Однажды утром, перед самыми похоронами, мистер Окройд получил письмо. Сперва он подумал, что оно от Лили, и сердце его сжалось от радости, но, увидев на конверте другой адрес, он потерял к письму всякий интерес и, не читая, запихнул его в карман. Когда вся эта черная маета закончится, у него будет полно времени на письма, а пока не до них. Поскольку Элис не поскупилась на похороны, церемония заняла много времени. Сначала они долго и муторно встречали экипажи со скорбящими, потом медленно двинулись к кладбищу Дам-Вуд, где серьезные браддерсфордцы гуляют по воскресеньям, покуда их не привозят сюда дожидаться Судного дня.
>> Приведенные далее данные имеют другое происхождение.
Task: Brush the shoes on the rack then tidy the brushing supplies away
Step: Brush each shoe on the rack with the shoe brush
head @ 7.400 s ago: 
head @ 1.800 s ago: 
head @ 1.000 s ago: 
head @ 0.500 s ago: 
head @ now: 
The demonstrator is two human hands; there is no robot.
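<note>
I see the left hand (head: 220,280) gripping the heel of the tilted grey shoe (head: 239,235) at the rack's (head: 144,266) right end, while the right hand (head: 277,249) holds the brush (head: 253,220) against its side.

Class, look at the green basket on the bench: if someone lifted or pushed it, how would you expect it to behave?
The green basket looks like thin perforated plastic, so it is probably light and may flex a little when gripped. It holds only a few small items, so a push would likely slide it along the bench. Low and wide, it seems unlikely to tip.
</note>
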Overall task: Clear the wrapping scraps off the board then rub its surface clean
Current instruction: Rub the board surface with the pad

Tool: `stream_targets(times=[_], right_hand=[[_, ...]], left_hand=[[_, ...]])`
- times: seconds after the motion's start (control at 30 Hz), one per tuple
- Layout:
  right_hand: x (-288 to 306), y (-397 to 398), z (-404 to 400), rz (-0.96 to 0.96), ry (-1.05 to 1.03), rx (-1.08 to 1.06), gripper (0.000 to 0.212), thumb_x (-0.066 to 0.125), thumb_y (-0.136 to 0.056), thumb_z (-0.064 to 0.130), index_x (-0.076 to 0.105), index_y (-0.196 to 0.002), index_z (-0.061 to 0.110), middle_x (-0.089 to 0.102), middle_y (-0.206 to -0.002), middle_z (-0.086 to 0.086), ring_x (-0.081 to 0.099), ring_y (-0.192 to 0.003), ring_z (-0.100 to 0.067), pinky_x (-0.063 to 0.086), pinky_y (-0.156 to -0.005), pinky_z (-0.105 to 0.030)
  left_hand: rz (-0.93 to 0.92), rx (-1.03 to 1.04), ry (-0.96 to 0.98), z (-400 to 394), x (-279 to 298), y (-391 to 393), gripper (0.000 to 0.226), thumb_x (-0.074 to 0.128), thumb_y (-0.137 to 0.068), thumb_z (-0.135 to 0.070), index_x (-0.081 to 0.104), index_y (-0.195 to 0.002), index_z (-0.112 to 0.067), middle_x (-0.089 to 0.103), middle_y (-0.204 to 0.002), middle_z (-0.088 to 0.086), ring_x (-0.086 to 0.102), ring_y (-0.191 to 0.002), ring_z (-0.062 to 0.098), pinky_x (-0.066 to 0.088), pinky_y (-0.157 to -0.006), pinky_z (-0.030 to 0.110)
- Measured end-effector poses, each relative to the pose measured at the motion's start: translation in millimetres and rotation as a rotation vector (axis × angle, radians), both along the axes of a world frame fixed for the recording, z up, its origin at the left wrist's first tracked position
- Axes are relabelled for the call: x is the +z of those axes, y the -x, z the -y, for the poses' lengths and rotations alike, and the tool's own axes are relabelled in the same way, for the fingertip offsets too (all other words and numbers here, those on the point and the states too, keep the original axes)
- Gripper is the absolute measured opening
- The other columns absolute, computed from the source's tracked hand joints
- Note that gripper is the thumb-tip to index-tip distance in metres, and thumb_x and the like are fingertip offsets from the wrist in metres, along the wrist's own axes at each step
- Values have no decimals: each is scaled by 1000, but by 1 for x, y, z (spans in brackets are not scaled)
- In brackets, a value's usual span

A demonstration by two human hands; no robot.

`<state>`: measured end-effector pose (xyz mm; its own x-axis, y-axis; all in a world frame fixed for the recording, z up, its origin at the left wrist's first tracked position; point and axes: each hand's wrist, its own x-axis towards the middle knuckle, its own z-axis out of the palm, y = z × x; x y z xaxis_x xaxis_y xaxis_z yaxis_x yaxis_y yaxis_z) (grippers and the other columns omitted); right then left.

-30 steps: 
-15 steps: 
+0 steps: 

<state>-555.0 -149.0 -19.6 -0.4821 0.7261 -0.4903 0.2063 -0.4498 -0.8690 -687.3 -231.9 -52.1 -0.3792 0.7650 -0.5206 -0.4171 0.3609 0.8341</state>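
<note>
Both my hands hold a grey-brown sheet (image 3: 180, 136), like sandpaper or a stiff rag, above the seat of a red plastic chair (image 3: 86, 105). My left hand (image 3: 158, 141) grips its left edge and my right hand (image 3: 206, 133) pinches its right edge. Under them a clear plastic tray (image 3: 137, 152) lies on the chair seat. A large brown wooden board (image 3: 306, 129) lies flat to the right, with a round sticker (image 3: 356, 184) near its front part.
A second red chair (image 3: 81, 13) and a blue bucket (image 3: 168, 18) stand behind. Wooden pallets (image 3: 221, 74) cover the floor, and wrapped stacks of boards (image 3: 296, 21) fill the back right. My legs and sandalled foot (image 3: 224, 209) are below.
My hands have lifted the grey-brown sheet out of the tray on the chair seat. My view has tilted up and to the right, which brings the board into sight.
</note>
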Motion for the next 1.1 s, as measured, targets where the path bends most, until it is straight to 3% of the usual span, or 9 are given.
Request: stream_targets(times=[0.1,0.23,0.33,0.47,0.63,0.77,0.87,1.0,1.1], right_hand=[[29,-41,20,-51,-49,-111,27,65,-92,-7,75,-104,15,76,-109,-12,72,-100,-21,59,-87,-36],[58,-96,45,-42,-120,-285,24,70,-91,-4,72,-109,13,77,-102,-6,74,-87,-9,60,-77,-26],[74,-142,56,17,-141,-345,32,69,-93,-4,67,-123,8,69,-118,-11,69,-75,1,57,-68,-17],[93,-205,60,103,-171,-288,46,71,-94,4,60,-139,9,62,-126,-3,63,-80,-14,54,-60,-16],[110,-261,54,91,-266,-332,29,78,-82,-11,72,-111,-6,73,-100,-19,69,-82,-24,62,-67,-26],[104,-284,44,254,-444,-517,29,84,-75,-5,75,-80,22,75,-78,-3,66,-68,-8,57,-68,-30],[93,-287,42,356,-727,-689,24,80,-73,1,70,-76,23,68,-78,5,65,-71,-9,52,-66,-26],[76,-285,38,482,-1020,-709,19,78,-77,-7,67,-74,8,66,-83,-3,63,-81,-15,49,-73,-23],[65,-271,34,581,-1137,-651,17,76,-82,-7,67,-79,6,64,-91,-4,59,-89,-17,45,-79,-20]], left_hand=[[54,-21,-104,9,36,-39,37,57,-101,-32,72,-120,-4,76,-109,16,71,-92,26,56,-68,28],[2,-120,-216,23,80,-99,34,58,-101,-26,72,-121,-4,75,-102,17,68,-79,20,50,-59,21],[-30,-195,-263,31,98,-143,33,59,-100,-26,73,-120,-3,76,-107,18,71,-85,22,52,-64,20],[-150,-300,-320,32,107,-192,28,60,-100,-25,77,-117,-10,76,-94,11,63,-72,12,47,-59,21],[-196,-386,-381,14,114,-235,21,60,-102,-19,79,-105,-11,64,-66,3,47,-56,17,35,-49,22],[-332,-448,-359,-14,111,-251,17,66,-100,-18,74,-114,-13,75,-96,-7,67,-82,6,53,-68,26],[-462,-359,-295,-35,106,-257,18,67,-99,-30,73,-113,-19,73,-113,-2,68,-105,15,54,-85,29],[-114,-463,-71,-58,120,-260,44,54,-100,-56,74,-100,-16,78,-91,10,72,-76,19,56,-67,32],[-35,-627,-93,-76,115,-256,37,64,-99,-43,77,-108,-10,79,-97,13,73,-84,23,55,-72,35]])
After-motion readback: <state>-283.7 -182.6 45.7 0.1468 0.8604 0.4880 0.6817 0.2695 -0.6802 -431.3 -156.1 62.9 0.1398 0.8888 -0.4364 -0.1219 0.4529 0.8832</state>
Затем началась служба в часовне при кладбище, во время которой преподобный Дж. Гамильтон Моррис из Вулгейтской конгрегационалистской общины пытался рассказать о добродетелях усопшей, что давалось ему непросто, поскольку он ровным счетом ничего о ней не знал. Впрочем, он старался как мог, мужественно глядя на залитые слезами угрюмые лица, и в конце концов спросил у смерти, где ее жало. После церемонии долго ехали обратно — не на Огден-стрит, 51, а в таверну «У Кэдди» на Шаттл-стрит, где Элис решила провести поминки. Заведение было старомодным и потому серьезно подходило к подобным трапезам: на визитках между «банкетами» и «свадебными тортами» значились «поминки».